Russell defended his decision to go to Capps, who has been an uneven performer this summer, in a critical situation in which the Pirates were not playing. "Look, Cappy's had a tough year. He'll be the first to admit that," Russell said. "But he's our guy and I trust him enough to give him the ball late in the game. I don't care what kind of ball or what kind of game it is."
Capps became the first Pirates player to record a loss for one of Pittsburgh's other professional sports franchises since June 6th, when then-Pirates pitcher Ian Snell, whom Russell started unexpectedly in place of Penguins center Sidney Crosby in game five of the Stanley Cup Finals, surrendered four first-period runs to the Detroit Red Wings before head coach Dan Bylsma benched him. The Penguins went on to lose that game 5 - 0.
In their seventeen consecutive seasons of losing baseball, the Pirates have now contributed as well to fourteen losses by other professional and collegiate teams in Pittsburgh, including three by the Steelers (most infamously in the 1998 AFC Championship Game); two by Pitt's women's basketball team; one in the Pittsburgh Riverhounds' inaugural home game; and one by Carnegie Mellon University's small-size entry in the 2003 RoboCup robot soccer tournament in Padua, Italy.
How do the Steelers feel about the Pirates' epic losing streak as it bleeds over into other sports?

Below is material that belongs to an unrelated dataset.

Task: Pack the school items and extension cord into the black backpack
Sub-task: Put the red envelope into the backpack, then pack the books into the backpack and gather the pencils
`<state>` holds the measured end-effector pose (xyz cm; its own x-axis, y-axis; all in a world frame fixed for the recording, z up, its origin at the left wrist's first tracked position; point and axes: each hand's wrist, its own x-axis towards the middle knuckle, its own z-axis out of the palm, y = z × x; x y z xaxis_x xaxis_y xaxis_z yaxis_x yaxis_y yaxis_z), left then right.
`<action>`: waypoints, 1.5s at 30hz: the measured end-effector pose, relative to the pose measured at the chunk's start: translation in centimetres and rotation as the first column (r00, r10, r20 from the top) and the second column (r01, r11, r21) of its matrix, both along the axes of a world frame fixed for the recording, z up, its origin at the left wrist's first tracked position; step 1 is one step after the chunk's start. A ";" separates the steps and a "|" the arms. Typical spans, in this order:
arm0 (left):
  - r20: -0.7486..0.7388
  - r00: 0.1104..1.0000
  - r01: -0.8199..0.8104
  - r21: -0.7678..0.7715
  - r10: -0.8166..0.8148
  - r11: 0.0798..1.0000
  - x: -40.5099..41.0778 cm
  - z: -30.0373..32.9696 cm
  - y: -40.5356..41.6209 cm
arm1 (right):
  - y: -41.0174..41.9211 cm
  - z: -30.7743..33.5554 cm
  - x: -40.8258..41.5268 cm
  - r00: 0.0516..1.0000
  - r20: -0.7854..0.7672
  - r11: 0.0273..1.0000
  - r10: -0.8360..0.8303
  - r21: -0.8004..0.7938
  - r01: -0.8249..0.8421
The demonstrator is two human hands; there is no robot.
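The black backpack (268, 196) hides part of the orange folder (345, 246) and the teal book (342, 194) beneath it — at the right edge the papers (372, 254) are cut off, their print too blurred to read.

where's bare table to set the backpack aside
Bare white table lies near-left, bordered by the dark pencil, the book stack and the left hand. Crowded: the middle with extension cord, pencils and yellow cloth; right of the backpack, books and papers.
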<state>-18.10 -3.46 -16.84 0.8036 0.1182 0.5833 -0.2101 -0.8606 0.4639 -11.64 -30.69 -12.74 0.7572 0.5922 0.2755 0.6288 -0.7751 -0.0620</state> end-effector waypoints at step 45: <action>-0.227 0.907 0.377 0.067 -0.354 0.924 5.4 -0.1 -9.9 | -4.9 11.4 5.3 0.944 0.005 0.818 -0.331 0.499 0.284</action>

"I just hate it this way, man," said tearful wide receiver Hines Ward in a decidedly angry Steelers locker room. "To play fifty-nine minutes of Pittsburgh football and then lose because of one minute of Pittsburgh baseball. You know, you never see Deebo go out there and [mess] up a Pirates game." Ward referred to a 2006 Pirates match against St. Louis in which Steelers linebacker James Harrison unexpectedly sacked Cardinals pitcher Chris Carpenter for a safety in the sixth inning. The Cardinals won that game 9 - 2.
"It's a tough way to lose a football game," offered a more conciliatory Roethlisberger. "I know I left some points out there today. I have to get better, we have to get better in the running game, in the offensive line, in the baseball team down the street. I would say especially on the baseball side of things."
The Steelers organization has repeatedly acknowledged the Pirates as one of its most glaring weaknesses, going so far as to sign over their first-round selection in this April's draft, Evander "Ziggy" Hood, to the Pirates. Hood struggled in three relief appearances for the Pirates' low-single A West Virginia affiliate before undergoing reconstructive surgery on his throwing arm in June. He is scheduled to resume pitching in 2011.
"There's no doubt about it, the Pirates have to keep getting better," Pirates general manager Neal Huntington said late Sunday after emerging from the Heinz Field office of Art Rooney II, following what Huntington characterized as an "animated but productive" meeting with the Steelers president. "Pittsburgh is a great sports town, especially now, with world champion football, champion hockey. As our core of young guys keeps getting better and we keep adding talent, we look forward to a day not too far from now when the Pirates can go out there and win a lot of baseball games for the sports fans of Pittsburgh."
Huntington added, "And, meanwhile, not lose too many of their other kinds of games."